How to store your homemade vegan piadina
After you have cooked your vegan piadina, if you want to store them, feel free to place them in a plastic freezer bag or in an airtight container for a couple of days in your refrigerator.
Piadina can also be frozen. When you want to eat them, take them out from the freezer and let them thaw. They should not take more than 10-15 minutes.
Did you this vegan piadina recipe? Have you ever made it or eaten it in Italy or abroad? It is extremely good and it’s amazing how you can make it home in so little time, ready for a special Italian dinner!
- Large frying pan
- 600 grams flour
- 300 milliliters water
- 70 grams extra virgin olive oil
- 8 grams salt
- In a large mixing bowl, add the flour and create a dent in the middle.
- Start pouring the water and mixing. When it becomes heavier, start kneading with your hands. Knead for a few minutes and then add salt. Keep kneading for a minute more and add oil.

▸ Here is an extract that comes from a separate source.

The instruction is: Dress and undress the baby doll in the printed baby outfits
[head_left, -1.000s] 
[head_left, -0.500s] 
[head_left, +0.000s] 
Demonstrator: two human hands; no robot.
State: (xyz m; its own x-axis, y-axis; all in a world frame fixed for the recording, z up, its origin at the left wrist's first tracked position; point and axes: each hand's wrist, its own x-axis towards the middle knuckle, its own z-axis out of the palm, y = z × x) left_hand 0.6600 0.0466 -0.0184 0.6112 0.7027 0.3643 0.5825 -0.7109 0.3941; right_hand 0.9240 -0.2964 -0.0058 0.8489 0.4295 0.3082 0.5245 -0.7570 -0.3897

- Knead until a smooth and elastic dough forms. This might take some time but is important to create a good dough for making piadina.

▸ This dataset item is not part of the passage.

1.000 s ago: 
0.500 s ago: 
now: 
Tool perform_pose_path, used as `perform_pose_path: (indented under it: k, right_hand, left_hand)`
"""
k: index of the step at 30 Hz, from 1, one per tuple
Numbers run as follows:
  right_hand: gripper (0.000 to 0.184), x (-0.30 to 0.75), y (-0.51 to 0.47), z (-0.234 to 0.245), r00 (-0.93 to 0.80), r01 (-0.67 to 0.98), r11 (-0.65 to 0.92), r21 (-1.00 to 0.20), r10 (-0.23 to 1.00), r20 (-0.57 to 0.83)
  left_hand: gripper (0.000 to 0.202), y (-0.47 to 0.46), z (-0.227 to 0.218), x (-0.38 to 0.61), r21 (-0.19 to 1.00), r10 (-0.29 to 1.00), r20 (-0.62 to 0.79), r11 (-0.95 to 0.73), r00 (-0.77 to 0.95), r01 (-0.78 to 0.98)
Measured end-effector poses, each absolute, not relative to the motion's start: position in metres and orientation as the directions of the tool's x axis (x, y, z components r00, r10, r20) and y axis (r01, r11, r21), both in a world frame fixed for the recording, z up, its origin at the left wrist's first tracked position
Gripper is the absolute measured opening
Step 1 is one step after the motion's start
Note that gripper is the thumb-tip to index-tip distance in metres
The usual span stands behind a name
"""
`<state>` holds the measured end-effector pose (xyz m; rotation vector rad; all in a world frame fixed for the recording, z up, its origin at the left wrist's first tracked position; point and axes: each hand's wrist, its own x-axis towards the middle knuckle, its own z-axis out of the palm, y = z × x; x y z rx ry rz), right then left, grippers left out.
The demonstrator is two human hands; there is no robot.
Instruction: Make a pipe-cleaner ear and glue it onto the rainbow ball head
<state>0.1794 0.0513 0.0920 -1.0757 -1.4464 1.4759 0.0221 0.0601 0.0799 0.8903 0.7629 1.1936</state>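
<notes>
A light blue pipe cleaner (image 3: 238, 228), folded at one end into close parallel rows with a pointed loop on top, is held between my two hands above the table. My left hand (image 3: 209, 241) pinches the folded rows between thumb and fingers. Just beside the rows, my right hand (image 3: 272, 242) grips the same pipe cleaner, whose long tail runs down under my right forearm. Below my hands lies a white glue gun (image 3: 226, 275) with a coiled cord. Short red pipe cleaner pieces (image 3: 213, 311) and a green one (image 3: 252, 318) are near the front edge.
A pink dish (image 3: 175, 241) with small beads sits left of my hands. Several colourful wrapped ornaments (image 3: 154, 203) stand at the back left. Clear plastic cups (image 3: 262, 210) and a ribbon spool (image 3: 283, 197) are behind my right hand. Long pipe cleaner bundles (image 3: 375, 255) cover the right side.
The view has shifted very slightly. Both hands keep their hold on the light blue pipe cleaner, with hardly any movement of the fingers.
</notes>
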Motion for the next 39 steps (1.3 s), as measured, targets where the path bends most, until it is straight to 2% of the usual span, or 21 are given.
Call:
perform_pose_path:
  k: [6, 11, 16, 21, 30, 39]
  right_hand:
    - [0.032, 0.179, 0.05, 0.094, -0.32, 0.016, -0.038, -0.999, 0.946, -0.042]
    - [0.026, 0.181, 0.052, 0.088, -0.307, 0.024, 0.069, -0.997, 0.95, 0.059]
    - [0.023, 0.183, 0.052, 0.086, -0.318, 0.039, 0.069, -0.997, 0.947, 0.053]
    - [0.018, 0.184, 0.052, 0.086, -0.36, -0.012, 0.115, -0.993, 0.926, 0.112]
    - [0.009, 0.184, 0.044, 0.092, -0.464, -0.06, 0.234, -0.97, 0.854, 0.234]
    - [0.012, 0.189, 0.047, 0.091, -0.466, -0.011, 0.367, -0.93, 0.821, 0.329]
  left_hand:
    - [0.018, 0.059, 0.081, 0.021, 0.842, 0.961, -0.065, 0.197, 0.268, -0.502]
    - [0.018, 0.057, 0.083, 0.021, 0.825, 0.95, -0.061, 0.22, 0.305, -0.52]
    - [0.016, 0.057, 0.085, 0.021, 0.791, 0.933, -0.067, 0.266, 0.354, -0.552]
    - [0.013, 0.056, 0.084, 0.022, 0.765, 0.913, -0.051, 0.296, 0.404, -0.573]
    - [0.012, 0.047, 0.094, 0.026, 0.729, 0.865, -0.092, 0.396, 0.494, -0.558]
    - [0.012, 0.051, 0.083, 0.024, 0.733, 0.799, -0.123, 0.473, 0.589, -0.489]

- Cover the dough with plastic wrap or a cloth. Let rest for 30 minutes.
- Divide the dough into 8 pieces and roll them into balls. Heat a large frying pan (two to make it faster) over medium-high heat with just a small amount of oil.
- Roll out the balls into thin circles and start cooking them.
- If cooking the piadina without a filling, cook each side for 2-3 minutes until golden brown.
- If cooking with the filling, cook each side for 2-3 minutes until golden brown. Lower the heat. Then add the filling on one half of the piadina while still on the pan. Fold it in half and, cook for some seconds and remove from heat.
- Cook all the piadina and serve.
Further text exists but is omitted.